=== Material for the task ===
>>>

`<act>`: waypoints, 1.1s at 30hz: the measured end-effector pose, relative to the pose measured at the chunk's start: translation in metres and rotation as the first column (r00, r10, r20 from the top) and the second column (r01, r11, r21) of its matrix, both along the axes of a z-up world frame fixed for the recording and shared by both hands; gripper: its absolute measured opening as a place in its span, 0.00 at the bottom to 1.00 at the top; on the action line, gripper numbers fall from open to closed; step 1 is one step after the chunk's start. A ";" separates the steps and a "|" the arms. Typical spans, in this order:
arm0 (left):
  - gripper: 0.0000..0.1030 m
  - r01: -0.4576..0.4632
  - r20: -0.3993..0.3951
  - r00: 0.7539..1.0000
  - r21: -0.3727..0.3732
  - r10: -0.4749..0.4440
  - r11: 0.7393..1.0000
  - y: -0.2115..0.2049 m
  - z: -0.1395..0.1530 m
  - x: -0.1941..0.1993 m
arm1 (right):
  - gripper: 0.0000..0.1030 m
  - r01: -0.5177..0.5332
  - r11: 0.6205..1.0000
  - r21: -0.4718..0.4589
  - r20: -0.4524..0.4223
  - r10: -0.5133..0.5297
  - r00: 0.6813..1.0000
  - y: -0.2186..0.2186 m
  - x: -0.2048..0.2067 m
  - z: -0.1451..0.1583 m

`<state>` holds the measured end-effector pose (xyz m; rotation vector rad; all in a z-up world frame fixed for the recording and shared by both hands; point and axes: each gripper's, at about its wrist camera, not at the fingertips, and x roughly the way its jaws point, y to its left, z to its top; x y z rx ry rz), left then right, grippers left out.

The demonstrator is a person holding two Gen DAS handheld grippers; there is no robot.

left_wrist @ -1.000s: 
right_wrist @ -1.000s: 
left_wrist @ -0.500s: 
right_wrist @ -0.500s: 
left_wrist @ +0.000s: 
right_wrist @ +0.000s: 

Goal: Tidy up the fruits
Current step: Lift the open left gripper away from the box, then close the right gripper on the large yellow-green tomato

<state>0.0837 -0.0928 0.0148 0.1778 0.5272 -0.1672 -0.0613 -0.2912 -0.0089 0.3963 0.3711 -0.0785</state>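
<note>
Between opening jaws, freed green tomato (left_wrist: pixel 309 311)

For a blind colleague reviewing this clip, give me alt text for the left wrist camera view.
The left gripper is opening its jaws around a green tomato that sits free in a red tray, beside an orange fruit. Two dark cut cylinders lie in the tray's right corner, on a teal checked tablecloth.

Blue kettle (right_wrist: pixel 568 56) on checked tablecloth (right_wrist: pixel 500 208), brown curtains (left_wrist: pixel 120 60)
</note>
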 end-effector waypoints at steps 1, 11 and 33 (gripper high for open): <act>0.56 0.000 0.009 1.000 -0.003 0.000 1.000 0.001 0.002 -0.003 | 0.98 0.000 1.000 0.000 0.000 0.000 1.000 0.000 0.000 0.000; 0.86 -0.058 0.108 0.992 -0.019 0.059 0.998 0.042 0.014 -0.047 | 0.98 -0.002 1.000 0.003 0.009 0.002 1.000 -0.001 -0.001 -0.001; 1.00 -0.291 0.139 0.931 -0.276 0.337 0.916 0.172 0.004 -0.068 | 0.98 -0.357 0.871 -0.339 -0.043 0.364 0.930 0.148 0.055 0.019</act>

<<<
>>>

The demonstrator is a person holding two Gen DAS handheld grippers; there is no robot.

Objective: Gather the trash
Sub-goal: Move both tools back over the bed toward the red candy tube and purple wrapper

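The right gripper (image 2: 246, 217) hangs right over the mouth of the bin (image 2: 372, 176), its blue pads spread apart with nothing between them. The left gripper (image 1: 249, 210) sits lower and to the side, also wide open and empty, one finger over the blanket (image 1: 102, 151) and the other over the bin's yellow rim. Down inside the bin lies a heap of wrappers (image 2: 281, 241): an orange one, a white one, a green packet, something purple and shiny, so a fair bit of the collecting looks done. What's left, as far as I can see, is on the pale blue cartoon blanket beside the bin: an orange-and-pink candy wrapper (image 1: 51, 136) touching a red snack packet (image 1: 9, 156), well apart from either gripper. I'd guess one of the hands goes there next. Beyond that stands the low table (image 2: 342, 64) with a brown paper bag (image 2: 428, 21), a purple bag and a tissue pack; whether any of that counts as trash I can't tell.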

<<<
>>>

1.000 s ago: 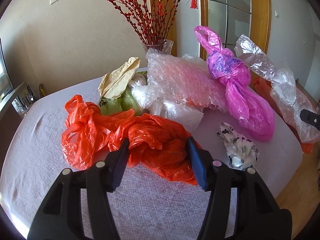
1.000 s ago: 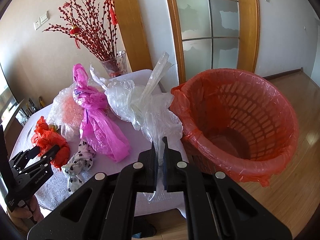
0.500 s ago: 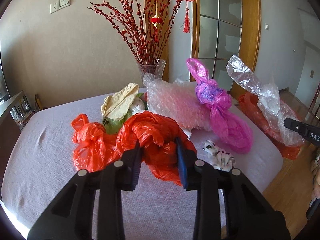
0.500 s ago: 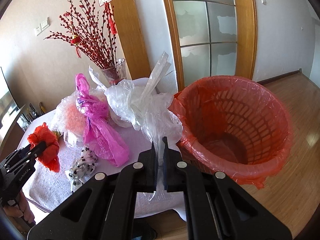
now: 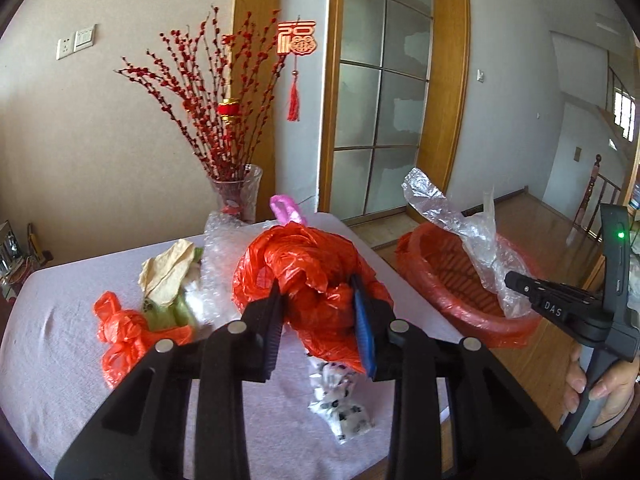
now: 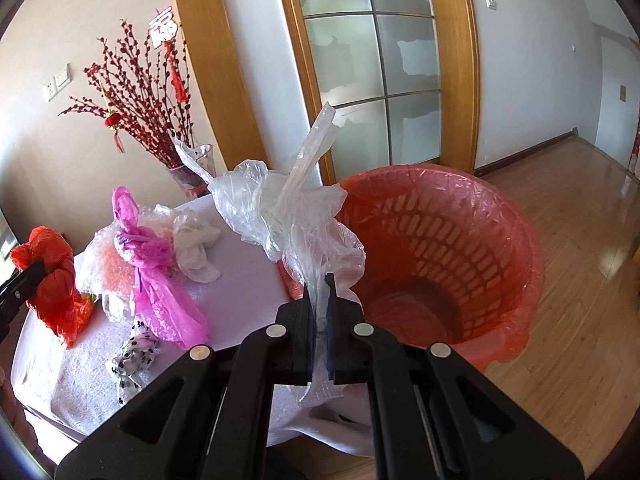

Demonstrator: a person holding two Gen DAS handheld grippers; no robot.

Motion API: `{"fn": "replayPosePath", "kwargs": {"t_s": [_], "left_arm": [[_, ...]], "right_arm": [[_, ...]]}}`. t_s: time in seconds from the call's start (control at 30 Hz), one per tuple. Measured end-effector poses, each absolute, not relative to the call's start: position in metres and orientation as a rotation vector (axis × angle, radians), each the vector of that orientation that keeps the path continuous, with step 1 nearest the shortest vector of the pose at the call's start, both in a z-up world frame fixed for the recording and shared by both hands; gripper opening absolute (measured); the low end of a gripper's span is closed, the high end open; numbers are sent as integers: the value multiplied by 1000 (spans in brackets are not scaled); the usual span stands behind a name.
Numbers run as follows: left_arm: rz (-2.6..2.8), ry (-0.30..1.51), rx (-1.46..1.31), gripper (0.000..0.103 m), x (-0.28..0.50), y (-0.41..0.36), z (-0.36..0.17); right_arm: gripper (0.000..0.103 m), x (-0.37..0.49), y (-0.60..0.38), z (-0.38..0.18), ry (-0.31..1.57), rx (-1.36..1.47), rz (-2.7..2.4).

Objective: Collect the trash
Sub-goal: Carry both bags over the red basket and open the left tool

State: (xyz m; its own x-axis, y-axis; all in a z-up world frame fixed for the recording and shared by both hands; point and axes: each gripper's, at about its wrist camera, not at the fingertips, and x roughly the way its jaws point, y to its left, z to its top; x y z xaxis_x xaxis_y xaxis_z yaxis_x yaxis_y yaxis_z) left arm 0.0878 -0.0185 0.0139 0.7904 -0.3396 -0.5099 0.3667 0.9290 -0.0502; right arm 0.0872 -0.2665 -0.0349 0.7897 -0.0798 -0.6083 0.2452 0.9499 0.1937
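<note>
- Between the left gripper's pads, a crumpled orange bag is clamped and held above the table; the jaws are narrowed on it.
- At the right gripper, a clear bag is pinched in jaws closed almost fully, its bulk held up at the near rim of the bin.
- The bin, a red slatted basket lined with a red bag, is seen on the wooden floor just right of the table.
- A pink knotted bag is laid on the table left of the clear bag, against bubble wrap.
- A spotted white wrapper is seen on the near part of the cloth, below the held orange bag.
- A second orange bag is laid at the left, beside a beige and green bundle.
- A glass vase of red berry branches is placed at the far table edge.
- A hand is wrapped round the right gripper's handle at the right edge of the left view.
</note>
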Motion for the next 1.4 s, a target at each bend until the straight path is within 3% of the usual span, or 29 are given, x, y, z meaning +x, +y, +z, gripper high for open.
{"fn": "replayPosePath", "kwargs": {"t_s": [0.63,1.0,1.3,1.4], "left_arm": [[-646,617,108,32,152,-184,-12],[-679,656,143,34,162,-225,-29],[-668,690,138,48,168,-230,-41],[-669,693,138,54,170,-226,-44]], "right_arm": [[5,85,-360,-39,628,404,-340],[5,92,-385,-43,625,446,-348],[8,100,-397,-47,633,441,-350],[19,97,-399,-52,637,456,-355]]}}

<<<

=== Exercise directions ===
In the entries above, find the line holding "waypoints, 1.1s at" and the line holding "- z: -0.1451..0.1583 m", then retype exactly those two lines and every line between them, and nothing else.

=== Your solution ===
`<act>`: waypoints, 1.1s at 30hz: the measured end-effector pose, relative to the pose measured at the chunk's start: translation in metres and rotation as the first column (r00, r10, r20 from the top) and the second column (r01, r11, r21) of its matrix, both along the axes of a z-up world frame fixed for the recording and shared by both hands; gripper: its absolute measured opening as a place in its span, 0.00 at the bottom to 1.00 at the top; on the action line, gripper numbers fall from open to closed; step 1 is one step after the chunk's start. A ";" separates the steps and a "|" the arms. Typical spans, in this order:
arm0 (left):
  - gripper: 0.0000..0.1030 m
  - r01: -0.4576..0.4632
  - r20: -0.3993..0.3951
  - r00: 0.7539..1.0000
  - r21: -0.3727..0.3732
  - r10: -0.4749..0.4440
  - r11: 0.7393..1.0000
  - y: -0.2115..0.2049 m
  - z: -0.1395..0.1530 m
  - x: -0.1941..0.1993 m
arm1 (right):
  - gripper: 0.0000..0.1030 m
  - r01: -0.5177..0.5332
  - r11: 0.6205..1.0000
  - r21: -0.4718..0.4589
  - r20: -0.4524..0.4223
  - r10: -0.5133..0.5297
  - r00: 0.6813..1.0000
  - y: -0.2186..0.2186 m
  - x: -0.2048..0.2067 m
  - z: -0.1451..0.1583 m

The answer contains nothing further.